▶ _Exercise requirements_
Repeat the data word for word, excluding every picture.

━━━━━ Record set

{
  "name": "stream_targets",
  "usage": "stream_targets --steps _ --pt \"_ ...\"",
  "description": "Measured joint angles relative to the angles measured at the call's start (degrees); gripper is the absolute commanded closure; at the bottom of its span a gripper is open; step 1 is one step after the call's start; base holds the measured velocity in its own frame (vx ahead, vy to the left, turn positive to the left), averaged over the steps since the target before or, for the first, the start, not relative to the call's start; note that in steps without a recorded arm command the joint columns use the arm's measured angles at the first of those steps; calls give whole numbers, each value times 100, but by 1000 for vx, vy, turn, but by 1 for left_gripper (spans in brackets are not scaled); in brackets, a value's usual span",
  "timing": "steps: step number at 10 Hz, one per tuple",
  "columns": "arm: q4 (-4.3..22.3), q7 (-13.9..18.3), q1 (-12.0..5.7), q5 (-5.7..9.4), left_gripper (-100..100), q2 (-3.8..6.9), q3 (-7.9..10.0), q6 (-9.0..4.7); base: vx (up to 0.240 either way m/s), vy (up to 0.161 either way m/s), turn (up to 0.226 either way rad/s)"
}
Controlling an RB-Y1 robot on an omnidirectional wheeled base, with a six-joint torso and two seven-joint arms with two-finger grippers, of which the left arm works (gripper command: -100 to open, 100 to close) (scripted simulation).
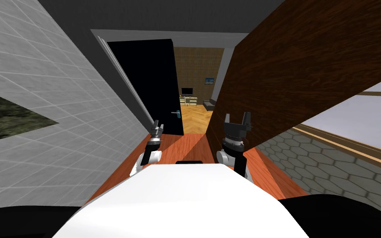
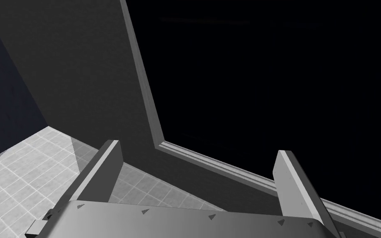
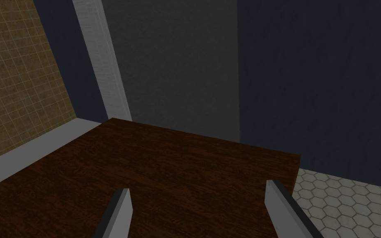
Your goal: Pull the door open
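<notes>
Beside the right gripper (image 1: 237, 117) stands the brown door (image 1: 309, 70); fingers apart.

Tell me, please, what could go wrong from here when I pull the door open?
1. Both grippers are open and hold nothing. The left gripper is apart from the handle on the dark door, so a pull now would likely catch nothing.
2. The right gripper is close to the brown wooden panel and may scrape it if that arm swings.
3. The passage between the tiled wall and the panel looks narrow, so the door might hit my arms.
</notes>
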Motion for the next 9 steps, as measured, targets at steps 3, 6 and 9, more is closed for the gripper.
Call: stream_targets --steps 3,6,9 --pt "337 33 -119 52 -100 101 27 41 138 15 -57" --pt "727 71 -298 109 -100 205 86 61 86 14 -40" --pt "1095 91 -439 157 -100 280 111 109 139 24 -59"
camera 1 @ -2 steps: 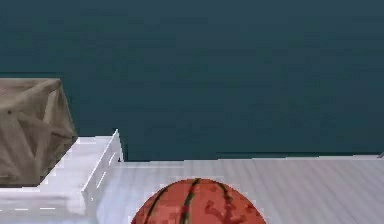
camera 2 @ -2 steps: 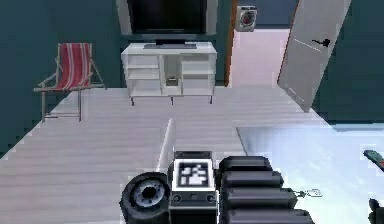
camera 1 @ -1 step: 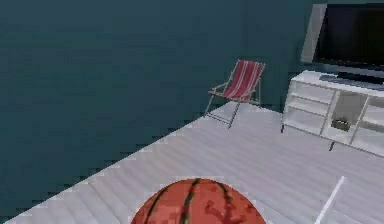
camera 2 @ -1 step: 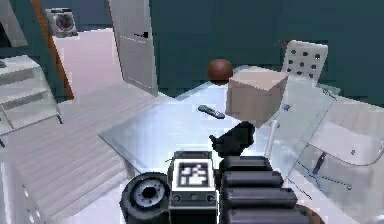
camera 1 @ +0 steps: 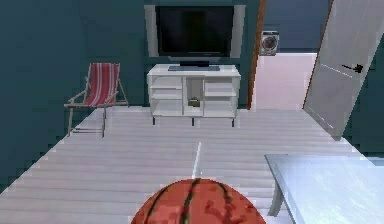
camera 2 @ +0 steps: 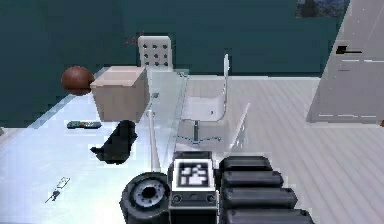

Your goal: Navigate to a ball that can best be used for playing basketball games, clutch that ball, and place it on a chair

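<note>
Pale plank floor (camera 1: 120, 150), teal walls (camera 1: 50, 50), striped chair (camera 1: 100, 83); box (camera 2: 120, 92) on tabletop (camera 2: 40, 150)

Teal walls (camera 1: 60, 40), pale plank floor (camera 1: 120, 150), white TV stand (camera 1: 195, 75).

This is a home, a living room with dark teal walls (camera 1: 50, 50) and a pale plank floor (camera 1: 150, 150). A television (camera 1: 195, 32) hangs on the far wall above a white cabinet (camera 1: 195, 92), with a striped folding chair (camera 1: 97, 88) to its left and an open door (camera 1: 345, 70) on the right. White chairs (camera 2: 205, 108) stand at a table (camera 2: 40, 150).
</note>
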Robot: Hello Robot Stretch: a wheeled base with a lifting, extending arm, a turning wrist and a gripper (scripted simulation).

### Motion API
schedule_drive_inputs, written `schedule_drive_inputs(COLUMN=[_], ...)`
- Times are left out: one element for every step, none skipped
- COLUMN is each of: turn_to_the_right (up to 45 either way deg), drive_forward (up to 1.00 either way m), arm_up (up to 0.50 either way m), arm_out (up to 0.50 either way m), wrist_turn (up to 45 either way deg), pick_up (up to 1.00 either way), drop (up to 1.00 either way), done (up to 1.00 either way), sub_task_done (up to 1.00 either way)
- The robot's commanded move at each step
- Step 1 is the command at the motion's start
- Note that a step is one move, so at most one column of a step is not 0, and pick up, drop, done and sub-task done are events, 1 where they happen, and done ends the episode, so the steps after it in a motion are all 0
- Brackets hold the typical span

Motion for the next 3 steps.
schedule_drive_inputs(turn_to_the_right=[0.0,0.0,0.0], drive_forward=[0.00,0.00,0.00], arm_up=[0.00,0.00,0.00], arm_out=[0.48,0.00,0.00], wrist_turn=[0.0,45.0,45.0], pick_up=[0.00,0.00,0.00], drop=[0.00,0.00,0.00], done=[0.00,0.00,0.00], sub_task_done=[0.00,0.00,0.00])
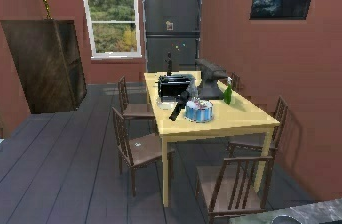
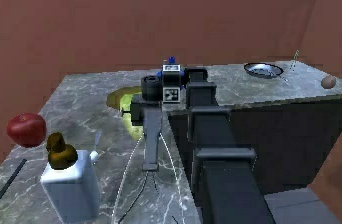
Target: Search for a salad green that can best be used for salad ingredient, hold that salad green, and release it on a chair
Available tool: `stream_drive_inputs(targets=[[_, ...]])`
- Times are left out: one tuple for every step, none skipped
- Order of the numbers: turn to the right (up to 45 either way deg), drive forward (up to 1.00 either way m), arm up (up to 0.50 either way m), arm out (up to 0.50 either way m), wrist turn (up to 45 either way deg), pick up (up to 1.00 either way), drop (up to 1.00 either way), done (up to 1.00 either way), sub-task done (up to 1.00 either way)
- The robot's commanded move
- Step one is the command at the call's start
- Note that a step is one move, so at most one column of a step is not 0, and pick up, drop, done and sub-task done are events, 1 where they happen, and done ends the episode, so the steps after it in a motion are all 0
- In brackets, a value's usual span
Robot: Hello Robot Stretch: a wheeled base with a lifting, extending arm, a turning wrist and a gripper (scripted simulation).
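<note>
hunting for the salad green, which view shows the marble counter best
The arm side view: the marble counter spreads across it, carrying a red round thing, a bowl and a yellow-green thing. The forward view catches just a grey corner of it at its bottom right edge.

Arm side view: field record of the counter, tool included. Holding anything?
surface: grey marble counter
tool: at the yellow-green thing lying on the counter
held: cannot tell
left: red round thing, white bottle with brown top
far right: metal bowl, small brown thing
</note>
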Motion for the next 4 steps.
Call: stream_drive_inputs(targets=[[0.0,0.00,0.00,0.00,45.0,0.00,0.00,0.00,0.00],[0.0,0.00,0.00,0.00,45.0,0.00,0.00,0.00,0.00],[0.0,0.00,0.00,0.00,45.0,0.00,0.00,0.00,0.00],[0.0,0.00,0.00,0.00,21.0,0.00,0.00,0.00,0.00]])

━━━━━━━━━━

▶ _Final answer_
{
  "name": "stream_targets",
  "usage": "stream_targets --steps _ --pt \"_ ...\"",
  "description": "Measured joint angles relative to the angles measured at the call's start (degrees); gripper is the absolute commanded closure; at the bottom of its span a gripper is open; step 1 is one step after the call's start; base holds the measured velocity in its own frame (vx ahead, vy to the left, turn positive to the left), averaged over the steps since the target before or, for the first, the start, not relative to the call's start; note that in steps without a recorded arm command the joint columns use the arm's measured angles at the first of those steps; calls give whole numbers, each value times 100, but by 1000 for vx, vy, turn, but by 1 for left_gripper (spans in brackets are not scaled); in brackets, a value's usual span",
  "timing": "steps: step number at 10 Hz, one per tuple",
  "columns": "arm: q4 (-4.3..22.3), q7 (-13.9..18.3), q1 (-12.0..5.7), q5 (-5.7..9.4), left_gripper (-100..100), q2 (-3.8..6.9), q3 (-7.9..10.0), q6 (-9.0..4.7); base: vx (up to 0.240 either way m/s), vy (up to 0.161 either way m/s), turn (up to 0.226 either way rad/s)"
}
Controlling an RB-Y1 robot on an omnidirectional wheeled base, with a six-joint torso and two seven-joint arms with two-finger grippers, of which the left arm works (gripper command: -100 to open, 100 to close) (scripted simulation).
Your goal: Pull the door open
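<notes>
Beside the right gripper (image 1: 237, 117) stands the brown door (image 1: 309, 70); fingers apart.

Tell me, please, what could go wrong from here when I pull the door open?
1. Both grippers are open and hold nothing. The left gripper is apart from the handle on the dark door, so a pull now would likely catch nothing.
2. The right gripper is close to the brown wooden panel and may scrape it if that arm swings.
3. The passage between the tiled wall and the panel looks narrow, so the door might hit my arms.
</notes>
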Motion for the next 9 steps, as measured, targets at steps 3, 6 and 9, more is closed for the gripper.
Call: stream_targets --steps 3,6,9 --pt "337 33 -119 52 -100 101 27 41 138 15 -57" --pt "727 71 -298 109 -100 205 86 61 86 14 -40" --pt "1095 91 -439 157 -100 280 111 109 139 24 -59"
camera 1 @ -2 steps: 
camera 2 @ -2 steps: 
camera 1 @ -1 step: 
camera 2 @ -1 step: 
camera 1 @ +0 steps: 
camera 2 @ +0 steps: 

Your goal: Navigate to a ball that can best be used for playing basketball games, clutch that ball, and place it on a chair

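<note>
Pale plank floor (camera 1: 120, 150), teal walls (camera 1: 50, 50), striped chair (camera 1: 100, 83); box (camera 2: 120, 92) on tabletop (camera 2: 40, 150)

Teal walls (camera 1: 60, 40), pale plank floor (camera 1: 120, 150), white TV stand (camera 1: 195, 75).

This is a home, a living room with dark teal walls (camera 1: 50, 50) and a pale plank floor (camera 1: 150, 150). A television (camera 1: 195, 32) hangs on the far wall above a white cabinet (camera 1: 195, 92), with a striped folding chair (camera 1: 97, 88) to its left and an open door (camera 1: 345, 70) on the right. White chairs (camera 2: 205, 108) stand at a table (camera 2: 40, 150).
</note>
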Robot: Hello Robot Stretch: a wheeled base with a lifting, extending arm, a turning wrist and a gripper (scripted simulation).

### Motion API
schedule_drive_inputs, written `schedule_drive_inputs(COLUMN=[_], ...)`
- Times are left out: one element for every step, none skipped
- COLUMN is each of: turn_to_the_right (up to 45 either way deg), drive_forward (up to 1.00 either way m), arm_up (up to 0.50 either way m), arm_out (up to 0.50 either way m), wrist_turn (up to 45 either way deg), pick_up (up to 1.00 either way), drop (up to 1.00 either way), done (up to 1.00 either way), sub_task_done (up to 1.00 either way)
- The robot's commanded move at each step
- Step 1 is the command at the motion's start
- Note that a step is one move, so at most one column of a step is not 0, and pick up, drop, done and sub-task done are events, 1 where they happen, and done ends the episode, so the steps after it in a motion are all 0
- Brackets hold the typical span

Motion for the next 3 steps.
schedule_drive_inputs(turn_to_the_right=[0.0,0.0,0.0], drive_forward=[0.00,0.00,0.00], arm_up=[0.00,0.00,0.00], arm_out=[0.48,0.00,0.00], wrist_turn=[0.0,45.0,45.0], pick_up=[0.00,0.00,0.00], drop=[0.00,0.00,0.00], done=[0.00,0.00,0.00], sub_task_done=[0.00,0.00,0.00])
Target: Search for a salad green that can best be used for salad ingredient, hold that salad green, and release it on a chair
Available tool: `stream_drive_inputs(targets=[[_, ...]])`
- Times are left out: one tuple for every step, none skipped
- Order of the numbers: turn to the right (up to 45 either way deg), drive forward (up to 1.00 either way m), arm up (up to 0.50 either way m), arm out (up to 0.50 either way m), wrist turn (up to 45 either way deg), pick up (up to 1.00 either way), drop (up to 1.00 either way), done (up to 1.00 either way), sub-task done (up to 1.00 either way)
- The robot's commanded move
- Step one is the command at the call's start
- Note that a step is one move, so at most one column of a step is not 0, and pick up, drop, done and sub-task done are events, 1 where they happen, and done ends the episode, so the steps after it in a motion are all 0
- In brackets, a value's usual span
Robot: Hello Robot Stretch: a wheeled base with a lifting, extending arm, a turning wrist and a gripper (scripted simulation).
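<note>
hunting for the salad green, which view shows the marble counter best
The arm side view: the marble counter spreads across it, carrying a red round thing, a bowl and a yellow-green thing. The forward view catches just a grey corner of it at its bottom right edge.

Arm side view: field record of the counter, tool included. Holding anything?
surface: grey marble counter
tool: at the yellow-green thing lying on the counter
held: cannot tell
left: red round thing, white bottle with brown top
far right: metal bowl, small brown thing
</note>
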Motion for the next 4 steps.
Call: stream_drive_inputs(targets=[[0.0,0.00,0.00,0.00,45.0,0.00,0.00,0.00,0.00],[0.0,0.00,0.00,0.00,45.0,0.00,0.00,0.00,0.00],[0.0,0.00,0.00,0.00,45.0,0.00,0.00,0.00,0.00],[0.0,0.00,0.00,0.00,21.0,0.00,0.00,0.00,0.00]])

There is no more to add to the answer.